Tutte le edizioni successive, quella del 1609 (Q3), quella del 1622 (Q4),
che è la prima a portare sul frontespizio il nome di Shakespeare, e quella
dell’in-folio del 1623 non sono altro che copie di copie (Q3 e Q4 sono copia
di Q2 e introducono nuovi errori; l’in-folio è una copia di Q3). Siamo quindi,
per quello che riguarda il testo, nella situazione della barzelletta del nano
più alto e del gigante più basso: Q1 è il miglior “cattivo in-quarto” e Q2 è il
peggior “buono in-quarto” con la differenza che, rispetto a quasi tutto il
restante canone shakespeariano, l’edizione in-folio del 1623 non ha alcuna
autorità. Gli studi in materia, comunque, hanno creato comune concordia
sul fatto che tutte le edizioni moderne si basino su Q2 integrandolo, nei
punti dubbi o particolarmente scorretti, e anche nelle indicazioni dei
movimenti di scena, su Q1.
Per quanto attiene alla storia, sebbene siano ormai lunghissime e
documentatissime le peregrinazioni del plot dei due amanti (dal Dante di
Purgatorio VI, 106, che inaugura i nomi delle due famiglie in lotta, alla
novella XXXIII de Il Novellino (1467) di Masuccio Salernitano, dalla Historia
novellamente ritrovata di due nobili amanti... (1530) di Luigi da Porto alle
riduzioni drammatiche quali il Giulia e Romeo (1553) di Clizia e la Hadriana
(1578) di Luigi Groto, dalla novella IX delle Novelle (parte seconda, 1554)

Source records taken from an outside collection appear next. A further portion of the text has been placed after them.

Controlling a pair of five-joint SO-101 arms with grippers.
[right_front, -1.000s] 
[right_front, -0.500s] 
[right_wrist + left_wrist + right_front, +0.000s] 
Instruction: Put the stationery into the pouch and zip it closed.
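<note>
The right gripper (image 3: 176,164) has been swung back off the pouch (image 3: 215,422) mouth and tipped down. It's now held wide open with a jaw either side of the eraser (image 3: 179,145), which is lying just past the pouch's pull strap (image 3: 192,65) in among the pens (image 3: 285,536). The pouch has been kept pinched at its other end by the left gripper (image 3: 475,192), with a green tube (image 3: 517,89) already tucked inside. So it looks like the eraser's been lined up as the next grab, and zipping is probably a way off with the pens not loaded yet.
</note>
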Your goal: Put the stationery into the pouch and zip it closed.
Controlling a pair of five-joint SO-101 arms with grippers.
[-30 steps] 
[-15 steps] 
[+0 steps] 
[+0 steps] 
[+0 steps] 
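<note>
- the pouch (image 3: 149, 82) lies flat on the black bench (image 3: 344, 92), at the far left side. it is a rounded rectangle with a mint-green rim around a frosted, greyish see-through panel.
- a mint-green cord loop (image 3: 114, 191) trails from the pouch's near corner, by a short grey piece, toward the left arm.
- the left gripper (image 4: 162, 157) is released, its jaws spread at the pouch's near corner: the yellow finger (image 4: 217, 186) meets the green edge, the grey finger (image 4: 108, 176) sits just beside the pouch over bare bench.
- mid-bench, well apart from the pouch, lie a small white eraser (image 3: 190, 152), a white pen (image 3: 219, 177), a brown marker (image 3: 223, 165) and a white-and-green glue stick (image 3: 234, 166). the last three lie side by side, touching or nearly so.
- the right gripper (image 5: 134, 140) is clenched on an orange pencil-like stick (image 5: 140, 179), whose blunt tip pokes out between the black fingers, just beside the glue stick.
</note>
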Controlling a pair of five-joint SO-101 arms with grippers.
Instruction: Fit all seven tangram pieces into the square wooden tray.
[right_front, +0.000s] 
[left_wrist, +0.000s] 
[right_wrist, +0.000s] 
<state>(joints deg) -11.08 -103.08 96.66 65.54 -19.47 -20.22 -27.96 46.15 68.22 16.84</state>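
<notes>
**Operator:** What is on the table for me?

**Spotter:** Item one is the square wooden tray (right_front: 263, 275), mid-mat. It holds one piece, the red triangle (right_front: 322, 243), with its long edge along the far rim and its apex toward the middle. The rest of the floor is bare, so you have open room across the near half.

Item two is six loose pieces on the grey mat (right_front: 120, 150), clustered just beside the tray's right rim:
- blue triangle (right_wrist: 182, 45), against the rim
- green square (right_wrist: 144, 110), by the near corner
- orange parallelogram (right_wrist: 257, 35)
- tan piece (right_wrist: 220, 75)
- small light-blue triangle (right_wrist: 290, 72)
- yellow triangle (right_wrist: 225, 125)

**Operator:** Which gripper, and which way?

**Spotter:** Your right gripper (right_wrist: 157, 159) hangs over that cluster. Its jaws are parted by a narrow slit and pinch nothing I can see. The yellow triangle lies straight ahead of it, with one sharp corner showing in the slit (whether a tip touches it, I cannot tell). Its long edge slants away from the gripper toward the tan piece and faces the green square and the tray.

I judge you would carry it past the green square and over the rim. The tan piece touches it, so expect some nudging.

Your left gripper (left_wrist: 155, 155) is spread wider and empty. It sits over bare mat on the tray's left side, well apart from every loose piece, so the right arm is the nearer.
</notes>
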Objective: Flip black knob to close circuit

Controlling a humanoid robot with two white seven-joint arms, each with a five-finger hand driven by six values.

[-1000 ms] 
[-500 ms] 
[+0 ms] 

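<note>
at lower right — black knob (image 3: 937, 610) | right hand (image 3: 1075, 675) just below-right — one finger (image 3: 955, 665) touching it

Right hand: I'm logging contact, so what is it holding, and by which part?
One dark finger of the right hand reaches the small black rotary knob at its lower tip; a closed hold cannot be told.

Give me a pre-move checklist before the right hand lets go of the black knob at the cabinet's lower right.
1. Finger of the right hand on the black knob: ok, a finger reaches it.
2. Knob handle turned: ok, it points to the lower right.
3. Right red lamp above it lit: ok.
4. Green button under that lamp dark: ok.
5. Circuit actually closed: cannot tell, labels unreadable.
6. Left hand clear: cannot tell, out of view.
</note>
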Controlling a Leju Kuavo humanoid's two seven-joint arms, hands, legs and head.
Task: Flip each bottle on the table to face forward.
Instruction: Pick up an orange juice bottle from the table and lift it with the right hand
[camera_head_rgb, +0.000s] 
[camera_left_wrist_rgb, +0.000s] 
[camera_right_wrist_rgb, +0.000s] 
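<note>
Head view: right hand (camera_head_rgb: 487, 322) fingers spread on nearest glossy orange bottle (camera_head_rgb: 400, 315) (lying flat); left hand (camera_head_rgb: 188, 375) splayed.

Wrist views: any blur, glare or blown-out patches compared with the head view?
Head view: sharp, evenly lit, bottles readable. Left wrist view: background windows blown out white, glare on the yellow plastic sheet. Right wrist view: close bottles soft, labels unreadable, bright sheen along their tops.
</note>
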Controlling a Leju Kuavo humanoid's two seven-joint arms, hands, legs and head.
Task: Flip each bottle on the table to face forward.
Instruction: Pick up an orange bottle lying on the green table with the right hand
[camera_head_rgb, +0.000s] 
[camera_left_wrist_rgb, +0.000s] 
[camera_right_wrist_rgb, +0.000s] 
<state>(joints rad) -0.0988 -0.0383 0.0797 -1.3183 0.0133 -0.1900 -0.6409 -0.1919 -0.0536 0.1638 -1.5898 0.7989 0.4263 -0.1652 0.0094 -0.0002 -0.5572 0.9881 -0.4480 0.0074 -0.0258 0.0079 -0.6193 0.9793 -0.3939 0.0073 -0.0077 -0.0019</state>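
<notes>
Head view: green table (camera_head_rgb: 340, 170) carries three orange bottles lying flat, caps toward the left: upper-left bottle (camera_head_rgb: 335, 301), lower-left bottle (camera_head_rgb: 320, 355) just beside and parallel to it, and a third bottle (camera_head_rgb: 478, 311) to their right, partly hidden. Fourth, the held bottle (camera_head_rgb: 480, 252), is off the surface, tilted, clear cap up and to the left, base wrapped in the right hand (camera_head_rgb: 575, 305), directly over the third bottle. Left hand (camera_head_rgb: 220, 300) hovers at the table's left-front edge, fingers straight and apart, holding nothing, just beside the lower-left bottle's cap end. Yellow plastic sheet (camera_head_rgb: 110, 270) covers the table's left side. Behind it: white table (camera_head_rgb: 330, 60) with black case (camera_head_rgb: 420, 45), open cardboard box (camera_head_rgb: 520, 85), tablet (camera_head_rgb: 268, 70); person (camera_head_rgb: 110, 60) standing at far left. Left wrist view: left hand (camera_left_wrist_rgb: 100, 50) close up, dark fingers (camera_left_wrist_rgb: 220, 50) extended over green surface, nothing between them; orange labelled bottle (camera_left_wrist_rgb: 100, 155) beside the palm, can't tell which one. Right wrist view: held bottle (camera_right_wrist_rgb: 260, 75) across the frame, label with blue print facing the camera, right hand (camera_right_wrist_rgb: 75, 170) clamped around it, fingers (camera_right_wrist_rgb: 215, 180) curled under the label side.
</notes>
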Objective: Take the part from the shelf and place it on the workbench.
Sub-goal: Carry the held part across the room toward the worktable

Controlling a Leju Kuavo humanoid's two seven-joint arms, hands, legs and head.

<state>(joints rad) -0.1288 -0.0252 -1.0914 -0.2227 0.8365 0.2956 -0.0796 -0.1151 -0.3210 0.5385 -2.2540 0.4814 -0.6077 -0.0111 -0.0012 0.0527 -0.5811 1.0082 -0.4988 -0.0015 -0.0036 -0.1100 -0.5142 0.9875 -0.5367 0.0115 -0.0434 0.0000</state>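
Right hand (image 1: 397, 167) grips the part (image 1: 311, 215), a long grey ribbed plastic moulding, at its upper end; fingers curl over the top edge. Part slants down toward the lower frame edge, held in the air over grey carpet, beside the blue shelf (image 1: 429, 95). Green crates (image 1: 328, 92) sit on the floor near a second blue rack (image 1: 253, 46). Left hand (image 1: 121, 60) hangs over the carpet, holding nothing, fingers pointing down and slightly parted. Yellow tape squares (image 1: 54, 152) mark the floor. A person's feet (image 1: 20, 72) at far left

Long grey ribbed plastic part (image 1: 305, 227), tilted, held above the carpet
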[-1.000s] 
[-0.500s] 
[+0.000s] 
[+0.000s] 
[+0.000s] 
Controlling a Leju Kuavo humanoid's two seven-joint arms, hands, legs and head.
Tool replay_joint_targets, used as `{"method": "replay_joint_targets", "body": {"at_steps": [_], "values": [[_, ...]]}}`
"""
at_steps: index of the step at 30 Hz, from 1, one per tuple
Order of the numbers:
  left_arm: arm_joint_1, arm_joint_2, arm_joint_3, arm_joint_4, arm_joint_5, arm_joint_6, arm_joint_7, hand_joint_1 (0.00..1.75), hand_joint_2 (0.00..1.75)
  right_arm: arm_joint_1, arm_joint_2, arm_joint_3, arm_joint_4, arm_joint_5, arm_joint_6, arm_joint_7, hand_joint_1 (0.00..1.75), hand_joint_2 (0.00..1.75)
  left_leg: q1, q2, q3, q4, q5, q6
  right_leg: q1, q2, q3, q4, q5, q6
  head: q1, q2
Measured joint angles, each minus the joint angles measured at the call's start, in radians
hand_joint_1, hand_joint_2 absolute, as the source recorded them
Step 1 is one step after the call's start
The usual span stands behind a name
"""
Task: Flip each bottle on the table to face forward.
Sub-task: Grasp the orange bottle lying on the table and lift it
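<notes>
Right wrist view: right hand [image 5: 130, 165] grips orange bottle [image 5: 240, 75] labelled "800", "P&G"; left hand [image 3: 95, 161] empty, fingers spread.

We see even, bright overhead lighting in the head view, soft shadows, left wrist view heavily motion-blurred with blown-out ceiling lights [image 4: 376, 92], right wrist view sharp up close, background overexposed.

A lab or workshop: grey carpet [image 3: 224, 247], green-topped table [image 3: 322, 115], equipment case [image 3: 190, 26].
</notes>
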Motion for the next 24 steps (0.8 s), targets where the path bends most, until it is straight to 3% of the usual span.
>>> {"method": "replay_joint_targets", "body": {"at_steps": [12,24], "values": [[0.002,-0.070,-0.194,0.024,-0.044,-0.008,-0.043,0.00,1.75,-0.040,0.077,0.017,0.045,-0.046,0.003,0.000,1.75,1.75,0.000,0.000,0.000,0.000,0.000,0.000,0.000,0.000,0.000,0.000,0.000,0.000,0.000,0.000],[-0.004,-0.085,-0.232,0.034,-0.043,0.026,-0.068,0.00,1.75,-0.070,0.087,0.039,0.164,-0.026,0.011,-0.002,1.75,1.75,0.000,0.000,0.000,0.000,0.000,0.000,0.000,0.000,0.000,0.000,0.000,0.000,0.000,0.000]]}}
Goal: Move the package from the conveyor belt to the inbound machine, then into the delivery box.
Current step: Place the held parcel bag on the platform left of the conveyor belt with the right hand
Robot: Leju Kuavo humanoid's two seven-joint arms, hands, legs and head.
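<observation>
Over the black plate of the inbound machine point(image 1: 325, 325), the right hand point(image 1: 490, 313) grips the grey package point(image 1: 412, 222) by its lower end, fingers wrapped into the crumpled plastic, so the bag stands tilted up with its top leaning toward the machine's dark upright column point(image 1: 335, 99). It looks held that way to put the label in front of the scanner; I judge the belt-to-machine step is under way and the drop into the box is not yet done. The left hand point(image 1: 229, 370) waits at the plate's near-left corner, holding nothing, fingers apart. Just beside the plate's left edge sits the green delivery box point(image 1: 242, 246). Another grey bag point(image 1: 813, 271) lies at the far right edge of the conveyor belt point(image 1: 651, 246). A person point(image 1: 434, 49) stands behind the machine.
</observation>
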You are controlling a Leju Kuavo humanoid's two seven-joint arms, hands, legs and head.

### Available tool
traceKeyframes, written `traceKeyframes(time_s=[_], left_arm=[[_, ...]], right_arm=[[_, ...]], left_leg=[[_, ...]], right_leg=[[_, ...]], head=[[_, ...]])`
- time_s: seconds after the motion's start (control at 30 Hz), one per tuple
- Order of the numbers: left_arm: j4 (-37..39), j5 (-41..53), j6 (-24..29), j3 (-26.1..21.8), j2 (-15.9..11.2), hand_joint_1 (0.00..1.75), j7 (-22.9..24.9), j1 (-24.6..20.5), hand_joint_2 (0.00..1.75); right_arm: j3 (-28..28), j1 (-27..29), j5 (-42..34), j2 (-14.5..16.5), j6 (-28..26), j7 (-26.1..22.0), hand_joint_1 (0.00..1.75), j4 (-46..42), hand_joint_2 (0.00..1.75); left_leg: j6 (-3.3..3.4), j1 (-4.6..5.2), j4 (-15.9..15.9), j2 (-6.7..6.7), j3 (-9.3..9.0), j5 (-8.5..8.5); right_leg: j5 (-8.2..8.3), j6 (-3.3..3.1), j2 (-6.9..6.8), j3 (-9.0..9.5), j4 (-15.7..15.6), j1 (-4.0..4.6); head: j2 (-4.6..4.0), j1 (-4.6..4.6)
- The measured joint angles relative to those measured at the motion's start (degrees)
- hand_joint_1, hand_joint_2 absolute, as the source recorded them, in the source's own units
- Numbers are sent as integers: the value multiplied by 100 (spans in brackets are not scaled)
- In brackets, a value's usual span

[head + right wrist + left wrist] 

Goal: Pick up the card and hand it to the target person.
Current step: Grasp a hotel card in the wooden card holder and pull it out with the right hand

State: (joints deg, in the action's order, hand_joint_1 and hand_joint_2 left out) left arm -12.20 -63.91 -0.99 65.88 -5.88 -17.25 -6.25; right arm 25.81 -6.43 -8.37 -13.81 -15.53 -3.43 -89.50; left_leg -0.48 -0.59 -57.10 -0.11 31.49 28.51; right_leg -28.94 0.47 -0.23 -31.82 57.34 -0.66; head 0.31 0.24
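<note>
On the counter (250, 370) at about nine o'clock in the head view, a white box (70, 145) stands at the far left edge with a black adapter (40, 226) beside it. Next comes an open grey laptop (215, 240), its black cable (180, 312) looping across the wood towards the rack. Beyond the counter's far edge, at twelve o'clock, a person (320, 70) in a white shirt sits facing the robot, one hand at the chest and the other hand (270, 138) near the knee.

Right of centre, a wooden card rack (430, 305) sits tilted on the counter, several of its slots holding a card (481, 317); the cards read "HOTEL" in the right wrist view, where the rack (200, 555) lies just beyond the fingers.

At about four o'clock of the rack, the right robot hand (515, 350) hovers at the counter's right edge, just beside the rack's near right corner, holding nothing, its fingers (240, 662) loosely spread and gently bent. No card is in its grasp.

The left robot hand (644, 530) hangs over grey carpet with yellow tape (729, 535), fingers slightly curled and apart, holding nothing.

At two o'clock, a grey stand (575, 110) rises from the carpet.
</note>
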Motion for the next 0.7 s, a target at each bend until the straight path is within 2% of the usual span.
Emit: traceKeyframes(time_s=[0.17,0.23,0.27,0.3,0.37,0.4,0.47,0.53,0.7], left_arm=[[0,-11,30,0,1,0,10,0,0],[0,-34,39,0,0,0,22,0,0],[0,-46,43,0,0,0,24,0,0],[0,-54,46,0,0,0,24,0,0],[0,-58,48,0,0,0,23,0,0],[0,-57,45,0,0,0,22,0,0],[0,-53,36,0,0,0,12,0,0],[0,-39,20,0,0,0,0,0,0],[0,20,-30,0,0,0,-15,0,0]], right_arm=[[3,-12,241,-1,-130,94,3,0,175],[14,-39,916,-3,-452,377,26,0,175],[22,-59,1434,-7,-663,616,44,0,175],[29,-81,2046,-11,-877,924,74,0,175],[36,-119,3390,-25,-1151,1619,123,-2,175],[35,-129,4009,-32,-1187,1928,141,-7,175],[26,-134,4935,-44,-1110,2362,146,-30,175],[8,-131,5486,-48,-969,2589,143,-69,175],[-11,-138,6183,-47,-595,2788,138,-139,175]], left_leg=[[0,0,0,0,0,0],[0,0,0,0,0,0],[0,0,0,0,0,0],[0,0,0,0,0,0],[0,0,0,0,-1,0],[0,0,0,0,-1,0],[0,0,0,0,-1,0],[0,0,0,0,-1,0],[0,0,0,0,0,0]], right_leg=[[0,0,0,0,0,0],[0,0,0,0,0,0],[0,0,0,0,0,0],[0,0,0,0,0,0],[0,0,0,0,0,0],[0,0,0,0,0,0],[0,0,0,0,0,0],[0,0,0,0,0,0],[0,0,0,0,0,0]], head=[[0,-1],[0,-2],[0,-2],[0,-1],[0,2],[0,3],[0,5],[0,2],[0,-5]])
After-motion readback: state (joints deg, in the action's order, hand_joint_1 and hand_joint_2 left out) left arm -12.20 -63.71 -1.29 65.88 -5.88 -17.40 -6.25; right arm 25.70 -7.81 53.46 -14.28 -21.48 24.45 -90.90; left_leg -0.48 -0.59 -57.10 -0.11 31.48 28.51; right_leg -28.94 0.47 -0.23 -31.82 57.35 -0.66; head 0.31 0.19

di Matteo Bandello sino alla sua traduzione in francese da parte di Pierre
Boiastuau (1559), che viene a sua volta tradotto in inglese sia in prosa, nel
Palace of Pleasure (1567) di William Painter, sia in versi, con The Tragicall
Historye of Romeus and Juliet (1562) di Arthur Brooke, è ormai accertato
che Shakespeare, a differenza del vasto pubblico inglese che invece
decretò un grandissimo successo al Painter, attinse direttamente solo dal
lungo (3020 alessandrini in distici rimati) poema drammatico del Brooke,
che anzi tenne costantemente sottomano durante la composizione, come
provano i numerosi e puntuali riscontri tra i due testi.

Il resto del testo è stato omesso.